Parse a json file that includes an xml

Hello all,

I want to send the following json document to elasticsearch through logstash.

     "short_message": "<?xml version="1.0" encoding="utf-8"?>
      <ImportMessageBase xmlns:xsi="http://www.w3.org/2001/XMLSchema-instance" xmlns:xsd="http://www.w3.org/2001/XMLSchema">
      <Version>1.0.0</Version>
      <Direction>Inbound</Direction>
      <Topic>test</Topic>
      <ConversationId>{EA73CD72-96DC-EC2C-E053-3EA0010A1319}</ConversationId>
      <Entity>AVIS_LAGOS2BSM</Entity>
      <Company>07SC</Company>
      <Data>PD94bWwgdmVyc2lvbj0iMS4wIj8+CjxBVklTX0xBR09TMkJTTT4KICA8QVZfQVZJ=</Data>",
	  "host": "mock-service-6596db7999-m8r7c"} ' > /dev/udp/127.0.0.1/5041

I dont want to parse the "short_message" field and disolve its xml elements.

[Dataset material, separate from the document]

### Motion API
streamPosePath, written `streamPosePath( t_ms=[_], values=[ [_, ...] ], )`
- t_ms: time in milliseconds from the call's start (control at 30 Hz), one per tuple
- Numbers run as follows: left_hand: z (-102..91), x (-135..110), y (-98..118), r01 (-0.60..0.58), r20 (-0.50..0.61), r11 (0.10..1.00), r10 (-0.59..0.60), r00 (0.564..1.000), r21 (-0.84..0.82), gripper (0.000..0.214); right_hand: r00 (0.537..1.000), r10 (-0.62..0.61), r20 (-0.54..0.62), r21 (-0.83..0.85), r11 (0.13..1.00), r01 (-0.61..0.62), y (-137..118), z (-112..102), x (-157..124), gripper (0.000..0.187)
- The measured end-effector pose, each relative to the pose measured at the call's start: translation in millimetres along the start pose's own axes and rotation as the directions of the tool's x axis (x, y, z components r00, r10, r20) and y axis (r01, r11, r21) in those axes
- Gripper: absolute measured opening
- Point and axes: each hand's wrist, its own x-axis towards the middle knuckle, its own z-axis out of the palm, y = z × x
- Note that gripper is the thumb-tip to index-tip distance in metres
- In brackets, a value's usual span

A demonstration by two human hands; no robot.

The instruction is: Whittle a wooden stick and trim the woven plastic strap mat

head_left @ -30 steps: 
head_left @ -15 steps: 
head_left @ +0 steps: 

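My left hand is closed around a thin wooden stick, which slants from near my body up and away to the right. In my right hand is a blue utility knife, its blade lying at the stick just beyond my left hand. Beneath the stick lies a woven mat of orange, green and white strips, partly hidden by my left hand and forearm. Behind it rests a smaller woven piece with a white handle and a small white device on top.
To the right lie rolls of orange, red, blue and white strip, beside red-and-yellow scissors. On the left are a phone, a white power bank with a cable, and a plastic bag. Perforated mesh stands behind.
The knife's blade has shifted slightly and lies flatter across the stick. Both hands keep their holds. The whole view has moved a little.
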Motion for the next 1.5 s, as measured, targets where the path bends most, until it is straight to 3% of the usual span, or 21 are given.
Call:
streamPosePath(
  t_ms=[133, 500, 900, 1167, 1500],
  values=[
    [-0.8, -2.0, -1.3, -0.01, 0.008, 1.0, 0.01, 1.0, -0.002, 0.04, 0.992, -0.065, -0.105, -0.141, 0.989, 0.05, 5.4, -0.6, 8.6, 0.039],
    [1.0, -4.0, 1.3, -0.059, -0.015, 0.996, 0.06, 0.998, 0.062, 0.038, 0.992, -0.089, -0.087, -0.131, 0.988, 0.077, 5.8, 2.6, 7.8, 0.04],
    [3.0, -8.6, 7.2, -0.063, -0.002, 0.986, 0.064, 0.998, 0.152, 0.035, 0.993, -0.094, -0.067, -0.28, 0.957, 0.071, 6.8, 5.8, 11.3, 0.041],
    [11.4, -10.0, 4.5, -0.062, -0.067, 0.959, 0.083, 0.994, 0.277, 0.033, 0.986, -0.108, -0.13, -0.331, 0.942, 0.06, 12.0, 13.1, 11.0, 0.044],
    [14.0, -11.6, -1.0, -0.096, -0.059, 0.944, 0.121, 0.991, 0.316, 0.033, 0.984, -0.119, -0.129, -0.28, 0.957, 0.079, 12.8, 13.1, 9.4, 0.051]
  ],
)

I just want to see in kibana the field: "short_message" that will include my whole xml message and the "host": "mock-service-6596db7999-m8r7c" as a separate field in the same indexed document.

In order to do so i send through my Ubuntu cmd the following command:

echo '{ "short_message": "<?xml version="1.0" encoding="utf-8"?>
      <ImportMessageBase xmlns:xsi="http://www.w3.org/2001/XMLSchema-instance" xmlns:xsd="http://www.w3.org/2001/XMLSchema">
      <Version>1.0.0</Version>
      <Direction>Inbound</Direction>
      <Topic>test</Topic>
      <ConversationId>{EA73CD72-96DC-EC2C-E053-3EA0010A1319}</ConversationId>
      <Entity>AVIS_LAGOS2BSM</Entity>
      <Company>07SC</Company>
      <Data>PD94bWwgdmVyc2lvbj0iMS4wIj8+CjxBVklTX0xBR09TMkJTTT4KICA8QVZfQVZJ=</Data>",
	  "host": "mock-service-6596db7999-m8r7c"} ' > /dev/udp/127.0.0.1/5041

The json document reaches Elasticsearch but with a grok parse failure message.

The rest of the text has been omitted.